EXERCISE AIM: Transcription of the full listing is required, character for character.

>>>>>

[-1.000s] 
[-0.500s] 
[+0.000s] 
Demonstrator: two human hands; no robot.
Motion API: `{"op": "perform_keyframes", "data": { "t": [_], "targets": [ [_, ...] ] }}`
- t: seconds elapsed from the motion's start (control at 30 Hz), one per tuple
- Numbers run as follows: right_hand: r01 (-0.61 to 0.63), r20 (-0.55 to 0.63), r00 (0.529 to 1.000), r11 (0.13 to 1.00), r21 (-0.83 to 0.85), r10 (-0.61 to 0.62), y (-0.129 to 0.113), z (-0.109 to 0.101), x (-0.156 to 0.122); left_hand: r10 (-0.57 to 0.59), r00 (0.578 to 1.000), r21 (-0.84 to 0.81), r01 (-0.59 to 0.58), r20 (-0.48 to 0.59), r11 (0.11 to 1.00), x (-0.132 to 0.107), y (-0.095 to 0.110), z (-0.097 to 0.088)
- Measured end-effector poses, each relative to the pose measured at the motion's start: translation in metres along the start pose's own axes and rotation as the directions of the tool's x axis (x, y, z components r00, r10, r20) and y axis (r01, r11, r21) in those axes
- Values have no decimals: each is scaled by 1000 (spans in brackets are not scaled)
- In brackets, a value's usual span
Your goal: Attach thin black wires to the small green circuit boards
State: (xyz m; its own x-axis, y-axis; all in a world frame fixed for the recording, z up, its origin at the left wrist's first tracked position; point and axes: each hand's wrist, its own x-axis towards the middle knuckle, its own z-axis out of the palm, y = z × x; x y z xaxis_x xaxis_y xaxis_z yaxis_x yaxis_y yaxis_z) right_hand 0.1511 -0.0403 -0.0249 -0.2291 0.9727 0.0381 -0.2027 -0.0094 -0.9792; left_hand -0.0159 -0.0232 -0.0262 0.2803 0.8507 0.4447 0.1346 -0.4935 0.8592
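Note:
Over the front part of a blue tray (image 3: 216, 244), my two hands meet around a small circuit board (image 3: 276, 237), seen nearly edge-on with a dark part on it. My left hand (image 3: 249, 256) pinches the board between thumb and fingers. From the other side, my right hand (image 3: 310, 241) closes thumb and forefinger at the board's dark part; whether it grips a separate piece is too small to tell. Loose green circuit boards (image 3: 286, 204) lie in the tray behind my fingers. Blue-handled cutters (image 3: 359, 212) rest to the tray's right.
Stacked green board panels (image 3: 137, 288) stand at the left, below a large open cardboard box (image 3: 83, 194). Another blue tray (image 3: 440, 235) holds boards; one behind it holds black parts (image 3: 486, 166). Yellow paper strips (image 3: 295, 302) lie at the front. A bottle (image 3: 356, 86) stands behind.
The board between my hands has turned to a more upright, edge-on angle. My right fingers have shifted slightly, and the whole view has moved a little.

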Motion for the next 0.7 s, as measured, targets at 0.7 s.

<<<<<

RESULT FOR THIS TASK:
[-1.000s] 
[-0.500s] 
[+0.000s] 
Demonstrator: two human hands; no robot.
Motion API: `{"op": "perform_keyframes", "data": { "t": [_], "targets": [ [_, ...] ] }}`
- t: seconds elapsed from the motion's start (control at 30 Hz), one per tuple
- Numbers run as follows: right_hand: r01 (-0.61 to 0.63), r20 (-0.55 to 0.63), r00 (0.529 to 1.000), r11 (0.13 to 1.00), r21 (-0.83 to 0.85), r10 (-0.61 to 0.62), y (-0.129 to 0.113), z (-0.109 to 0.101), x (-0.156 to 0.122); left_hand: r10 (-0.57 to 0.59), r00 (0.578 to 1.000), r21 (-0.84 to 0.81), r01 (-0.59 to 0.58), r20 (-0.48 to 0.59), r11 (0.11 to 1.00), x (-0.132 to 0.107), y (-0.095 to 0.110), z (-0.097 to 0.088)
- Measured end-effector poses, each relative to the pose measured at the motion's start: translation in metres along the start pose's own axes and rotation as the directions of the tool's x axis (x, y, z components r00, r10, r20) and y axis (r01, r11, r21) in those axes
- Values have no decimals: each is scaled by 1000 (spans in brackets are not scaled)
- In brackets, a value's usual span
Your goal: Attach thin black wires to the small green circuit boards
State: (xyz m; its own x-axis, y-axis; all in a world frame fixed for the recording, z up, its origin at the left wrist's first tracked position; point and axes: each hand's wrist, its own x-axis towards the middle knuckle, its own z-axis out of the palm, y = z × x; x y z xaxis_x xaxis_y xaxis_z yaxis_x yaxis_y yaxis_z) right_hand 0.1511 -0.0403 -0.0249 -0.2291 0.9727 0.0381 -0.2027 -0.0094 -0.9792; left_hand -0.0159 -0.0232 -0.0262 0.2803 0.8507 0.4447 0.1346 -0.4935 0.8592
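Note:
Over the front part of a blue tray (image 3: 216, 244), my two hands meet around a small circuit board (image 3: 276, 237), seen nearly edge-on with a dark part on it. My left hand (image 3: 249, 256) pinches the board between thumb and fingers. From the other side, my right hand (image 3: 310, 241) closes thumb and forefinger at the board's dark part; whether it grips a separate piece is too small to tell. Loose green circuit boards (image 3: 286, 204) lie in the tray behind my fingers. Blue-handled cutters (image 3: 359, 212) rest to the tray's right.
Stacked green board panels (image 3: 137, 288) stand at the left, below a large open cardboard box (image 3: 83, 194). Another blue tray (image 3: 440, 235) holds boards; one behind it holds black parts (image 3: 486, 166). Yellow paper strips (image 3: 295, 302) lie at the front. A bottle (image 3: 356, 86) stands behind.
The board between my hands has turned to a more upright, edge-on angle. My right fingers have shifted slightly, and the whole view has moved a little.
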
Motion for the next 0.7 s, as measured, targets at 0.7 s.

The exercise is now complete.